Leadership wants to do more, build more, deliver more features, etc.
The Capacity Illusion
But what happens when you fill up team capacity with tickets and there’s a production issue? Or a new market opportunity you need to work on that would take away from an initiative you’ve been building for two months now?
Work in progress increases because you have to deal with whatever thing just became the priority. This leads to:
- More context switching: Developers jump between tasks
- More delays: Nothing gets finished quickly
- Longer lead time: Features take forever to complete
- Higher defect rate: Rushed work has more bugs
- Everyone is burnt out: Constant pressure and switching
The Estimation Problem
I haven’t even touched on how a 5-point story can multiply in size to 13 because you didn’t anticipate you’ll need to touch an ancient part of the codebase that nobody knows about anymore.
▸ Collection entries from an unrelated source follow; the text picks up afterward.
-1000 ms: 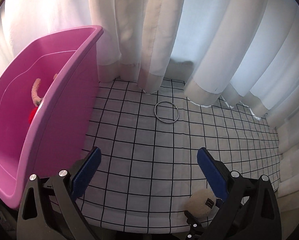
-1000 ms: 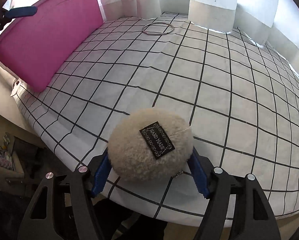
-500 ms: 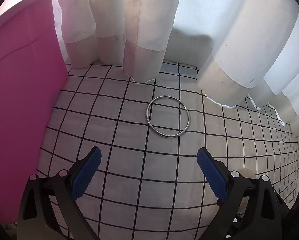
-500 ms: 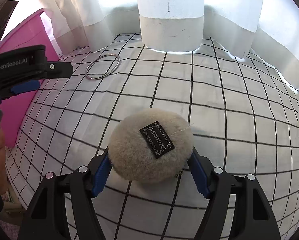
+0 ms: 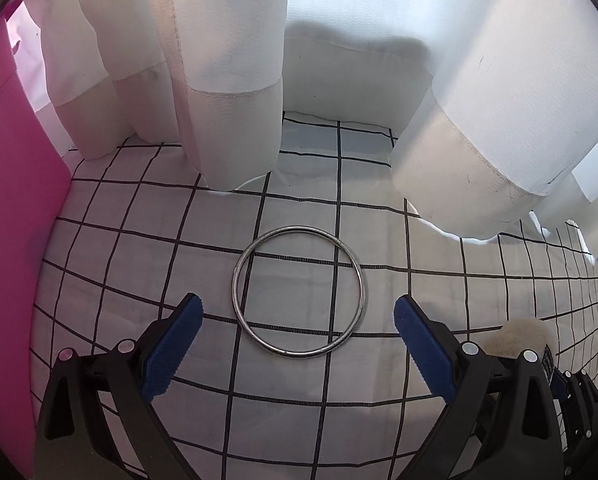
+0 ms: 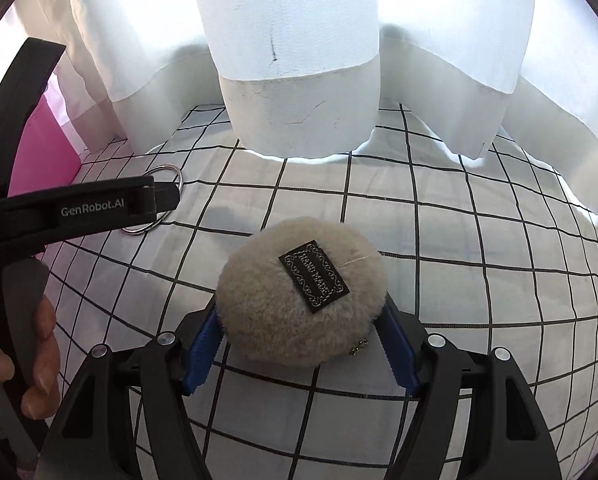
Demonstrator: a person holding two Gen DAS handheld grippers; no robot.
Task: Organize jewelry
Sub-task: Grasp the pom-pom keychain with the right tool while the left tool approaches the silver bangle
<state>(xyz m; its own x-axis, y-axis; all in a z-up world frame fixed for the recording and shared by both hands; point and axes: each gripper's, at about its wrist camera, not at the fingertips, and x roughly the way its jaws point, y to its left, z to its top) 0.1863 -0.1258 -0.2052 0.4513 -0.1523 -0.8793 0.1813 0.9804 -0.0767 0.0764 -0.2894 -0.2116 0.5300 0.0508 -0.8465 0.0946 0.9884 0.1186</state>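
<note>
A silver bangle ring [image 5: 299,292] lies flat on the checked tablecloth [image 5: 439,248]. My left gripper [image 5: 297,338] is open, its blue pads on either side of the ring's near edge, just above the cloth. The ring also shows in the right wrist view [image 6: 167,174], partly hidden behind the left gripper's finger. My right gripper [image 6: 301,344] is shut on a round beige fluffy pouch [image 6: 287,300] with a black "HAND MADE" label, held above the cloth. The pouch also shows at the lower right of the left wrist view [image 5: 519,338].
A pink plastic bin [image 5: 7,240] stands at the left edge of the table. White curtains [image 5: 227,72] hang down onto the cloth along the back. A hand [image 6: 39,356] holds the left gripper's handle.
My left gripper has moved forward past the pink bin to the ring, which now sits between its open pads. My right gripper has carried the pouch forward toward the curtains.
</note>
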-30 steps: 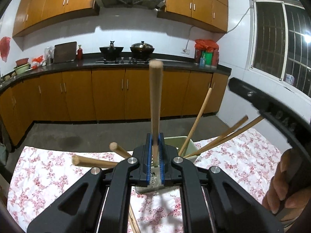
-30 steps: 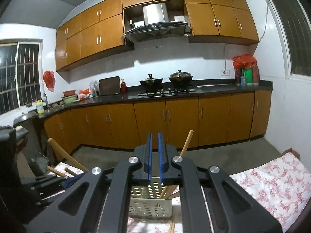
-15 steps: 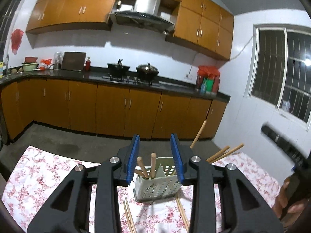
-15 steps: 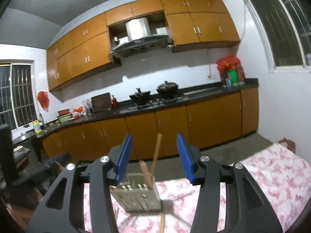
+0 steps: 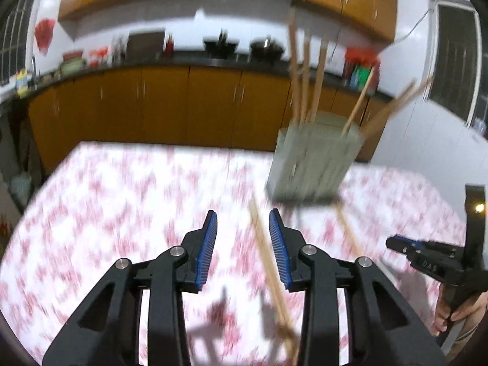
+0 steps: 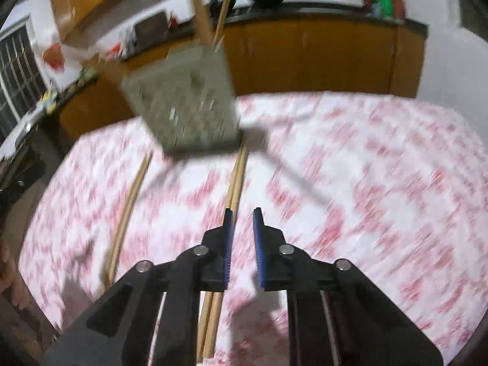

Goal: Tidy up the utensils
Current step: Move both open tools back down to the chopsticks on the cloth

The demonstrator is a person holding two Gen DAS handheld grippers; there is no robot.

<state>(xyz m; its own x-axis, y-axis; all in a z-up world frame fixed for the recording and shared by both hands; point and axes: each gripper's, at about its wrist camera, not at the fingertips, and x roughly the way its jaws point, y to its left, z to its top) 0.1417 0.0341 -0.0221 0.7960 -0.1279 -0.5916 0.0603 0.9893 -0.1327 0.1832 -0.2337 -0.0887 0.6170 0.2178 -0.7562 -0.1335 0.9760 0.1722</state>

Here’s the truth: software engineering is not a predictable or deterministic activity. Yet we try to treat it as such.
The Solution: Limit Work in Progress
I won’t advise you drop story point estimates straight away-I recognize it’s a mental leap that seems too daunting or difficult initially. At the very least, you could use ranges to estimate work and not use points as a metric of productivity. Humans are notoriously bad at estimates, so by having an upper bound, you could at least have some leeway.
What really leads to productive delivery is ruthless prioritization and focus by reducing work in progress.
How to Limit WIP
- Set explicit WIP limits: No more than X items in progress at once
- Finish before starting: Don’t start new work until current work is done
- Prioritize ruthlessly: Say no to low-priority work
- Batch similar work: Group related tasks together
- Visualize work: Use a Kanban board to see WIP
The Benefits
When you limit WIP:
- Faster delivery: Work flows through the system faster
- Less context switching: Developers focus on fewer things
- Better quality: More time to do things right
- Less stress: Clear priorities, less juggling
- More predictable: Easier to estimate when things will be done
Bottleneck #2: Software Quality
Another very contentious topic.
The Traditional Flow
One of the most common ways of working is something like:
- Create a feature branch
- Code for a few days
- Raise a PR
- Wait a few days for review
- Go to a dev environment
- Staging environment
- Production
If a change has introduced a bug/regression, you go back to the start-this is the feedback loop at the code level.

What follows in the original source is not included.